Based on the results of the study, some design suggestions can be proposed:

  1. 1.

    Make the interaction as natural as possible to approach the way users who are unfamiliar with technology interact. Voice interaction, for example, is the way questions are usually asked. This is particularly useful if the interaction has to take place with smartphones, which due to the small screen can make it difficult for everyone to read.

  2. 2.

    Ensure that the user interface—whether web-based, mobile application or not—is navigable via assistive technologies (e.g. screen reader, magnifier, etc.), keyboard and gestures (touch-screen).

  3. 3.

    Give more flexibility to the type of questions the user can ask (and thus the chatbot can interpret).

  4. 4.

    Use simple language with short, frequently used words and short sentences.

  5. 5.

    Allow customization of the interface to offer a multimodal interaction as close as possible to the user's needs (including the spoken language).

6 Conclusions and future work

In this paper, we investigated the progress of CAs in the healthcare sector by considering the recent literature (last 5 years), analyzing the state of the literature and the main features of recently developed applications. Chatbots have shown great potential in revolutionizing hospital management and improving patient experiences. They have evolved to become more sophisticated, intelligent, and capable of addressing a wide range of healthcare needs. The integration of artificial intelligence and machine learning has enabled chatbots to understand and respond to user queries more accurately. However, in their current state several problems remain, the most important being that they are not developed with the idea of accessibility in mind and pay little attention to the user experience. As a result, difficulties including miscommunication between chatbots and users can occur. Moreover, healthcare is a sensitive field that necessitates careful attention to the safety, security, and privacy of data and systems. To prevent these concerns and assure reliability and security, it is crucial to plan the use of chatbots in healthcare carefully, with a major focus on the user experience.

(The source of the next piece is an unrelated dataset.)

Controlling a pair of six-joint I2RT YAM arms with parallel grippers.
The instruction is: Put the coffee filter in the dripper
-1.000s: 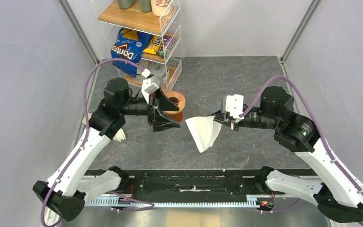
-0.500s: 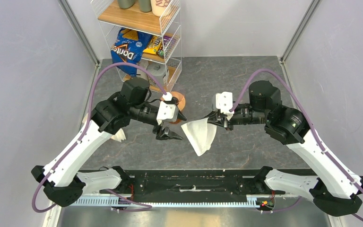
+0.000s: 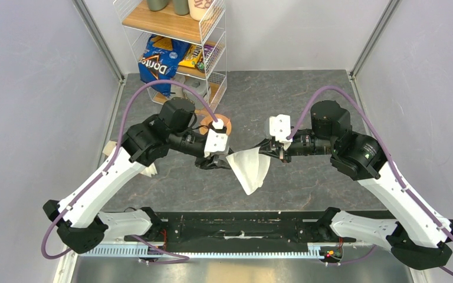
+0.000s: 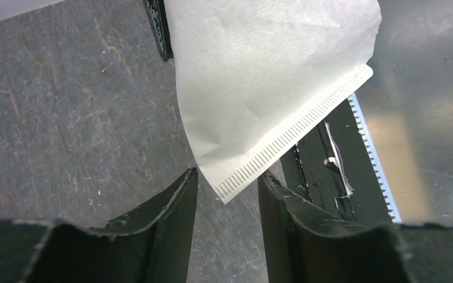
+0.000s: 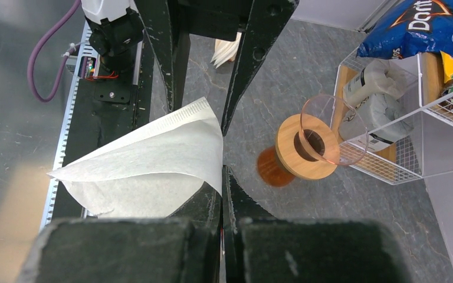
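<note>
Grips the coffee filter by one edge in the right gripper, shut tight on it. Holds the left gripper half open at the filter's corner, with nothing grabbed. Finds the dripper ahead of the right gripper, well apart. Could rip the thin paper by tugging both ways.

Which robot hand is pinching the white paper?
The right gripper: it is shut on the coffee filter. The left gripper is open, only straddling the filter's corner.
</note>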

In conclusion, the paradigm of accessibility-by-design has to be incorporated into the practice of developing chatbots not only in the healthcare sector, but in every sector. In this way it is possible to effectively empower all users, regardless of their abilities and technical skills, and to increase the value of chatbots as effective support systems.

Concerning the future of research in this area, in recent months considerable attention has been focused on ChatGPT. When performing a search in the scholar repository by adding the word ‘chatGPT’ to our selected five keywords, we retrieved 244 papers dating from 2022 to the present that discuss this topic (245 from 2021). This indicates that considerable attention has been concentrated in this direction in the last year, discussing the potential of this technology. However, as pointed out by Chow et al. [29] there are some relevant obstacles to making ChatGPT a programming layer when building an accurate medical chatbot. These include accuracy and reliability since it would be necessary to train ChatGPT only on the certified medical information, transparency of the training model, and ethics concerns regarding the treatment of user data.